→ **What you should do**: Return the complete listing without omission.

>>

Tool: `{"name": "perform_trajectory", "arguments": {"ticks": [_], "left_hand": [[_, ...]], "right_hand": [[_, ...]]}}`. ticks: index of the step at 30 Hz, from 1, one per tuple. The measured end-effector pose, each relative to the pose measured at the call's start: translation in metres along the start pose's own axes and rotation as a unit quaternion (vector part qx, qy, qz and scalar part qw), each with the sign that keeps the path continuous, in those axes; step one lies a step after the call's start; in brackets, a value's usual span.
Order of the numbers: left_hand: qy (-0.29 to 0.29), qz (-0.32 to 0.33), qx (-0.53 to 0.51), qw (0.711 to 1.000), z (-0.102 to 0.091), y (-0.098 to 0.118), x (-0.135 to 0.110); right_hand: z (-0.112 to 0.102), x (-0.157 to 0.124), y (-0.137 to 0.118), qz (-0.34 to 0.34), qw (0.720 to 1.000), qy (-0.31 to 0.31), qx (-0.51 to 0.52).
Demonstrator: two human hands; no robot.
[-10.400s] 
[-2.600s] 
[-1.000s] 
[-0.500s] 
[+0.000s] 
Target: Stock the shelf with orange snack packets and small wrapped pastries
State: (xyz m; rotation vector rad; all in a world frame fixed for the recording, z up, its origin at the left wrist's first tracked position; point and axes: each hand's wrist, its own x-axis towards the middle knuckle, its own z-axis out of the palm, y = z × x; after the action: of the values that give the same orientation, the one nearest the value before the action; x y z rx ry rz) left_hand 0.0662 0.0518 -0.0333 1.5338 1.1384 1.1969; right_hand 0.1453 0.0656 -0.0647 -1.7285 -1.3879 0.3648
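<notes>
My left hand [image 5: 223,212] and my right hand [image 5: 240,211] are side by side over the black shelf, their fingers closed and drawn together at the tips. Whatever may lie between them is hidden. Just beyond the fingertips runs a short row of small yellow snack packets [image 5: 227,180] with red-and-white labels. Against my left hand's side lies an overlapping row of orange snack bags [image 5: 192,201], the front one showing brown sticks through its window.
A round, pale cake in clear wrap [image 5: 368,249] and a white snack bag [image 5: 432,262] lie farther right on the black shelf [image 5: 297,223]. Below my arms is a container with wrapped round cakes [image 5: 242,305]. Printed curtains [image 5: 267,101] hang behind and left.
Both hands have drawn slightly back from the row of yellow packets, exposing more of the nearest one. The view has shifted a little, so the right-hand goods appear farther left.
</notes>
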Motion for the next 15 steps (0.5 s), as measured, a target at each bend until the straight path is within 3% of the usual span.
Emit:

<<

→ **Response for this exercise**:
Tool: `{"name": "perform_trajectory", "arguments": {"ticks": [_], "left_hand": [[_, ...]], "right_hand": [[_, ...]]}}`. ticks: index of the step at 30 Hz, from 1, one per tuple. The measured end-effector pose, each relative to the pose measured at the call's start: translation in metres along the start pose's own axes and rotation as a unit quaternion (vector part qx, qy, qz and scalar part qw), each with the sign that keeps the path continuous, in those axes; step one lies a step after the call's start; in brackets, a value's usual span.
Order of the numbers: left_hand: qy (-0.29 to 0.29), qz (-0.32 to 0.33), qx (-0.53 to 0.51), qw (0.711 to 1.000), z (-0.102 to 0.091), y (-0.098 to 0.118), x (-0.135 to 0.110); right_hand: z (-0.112 to 0.102), x (-0.157 to 0.124), y (-0.137 to 0.118), qz (-0.34 to 0.34), qw (0.720 to 1.000), qy (-0.31 to 0.31), qx (-0.51 to 0.52).
Demonstrator: two human hands; no robot.
[-10.400s] 
[-2.600s] 
[-1.000s] 
[-0.500s] 
[+0.000s] 
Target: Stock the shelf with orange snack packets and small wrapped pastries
State: (xyz m; rotation vector rad; all in a world frame fixed for the recording, z up, its origin at the left wrist's first tracked position; point and axes: each hand's wrist, its own x-axis towards the middle knuckle, its own z-axis out of the palm, y = z × x; after the action: of the values that give the same orientation, the one nearest the value before the action; x y z rx ry rz) left_hand 0.0662 0.0518 -0.0333 1.5338 1.1384 1.1969; right_hand 0.1453 0.0656 -0.0647 -1.7285 -1.3879 0.3648
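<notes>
My left hand [image 5: 223,212] and my right hand [image 5: 240,211] are side by side over the black shelf, their fingers closed and drawn together at the tips. Whatever may lie between them is hidden. Just beyond the fingertips runs a short row of small yellow snack packets [image 5: 227,180] with red-and-white labels. Against my left hand's side lies an overlapping row of orange snack bags [image 5: 192,201], the front one showing brown sticks through its window.
A round, pale cake in clear wrap [image 5: 368,249] and a white snack bag [image 5: 432,262] lie farther right on the black shelf [image 5: 297,223]. Below my arms is a container with wrapped round cakes [image 5: 242,305]. Printed curtains [image 5: 267,101] hang behind and left.
Both hands have drawn slightly back from the row of yellow packets, exposing more of the nearest one. The view has shifted a little, so the right-hand goods appear farther left.
</notes>
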Motion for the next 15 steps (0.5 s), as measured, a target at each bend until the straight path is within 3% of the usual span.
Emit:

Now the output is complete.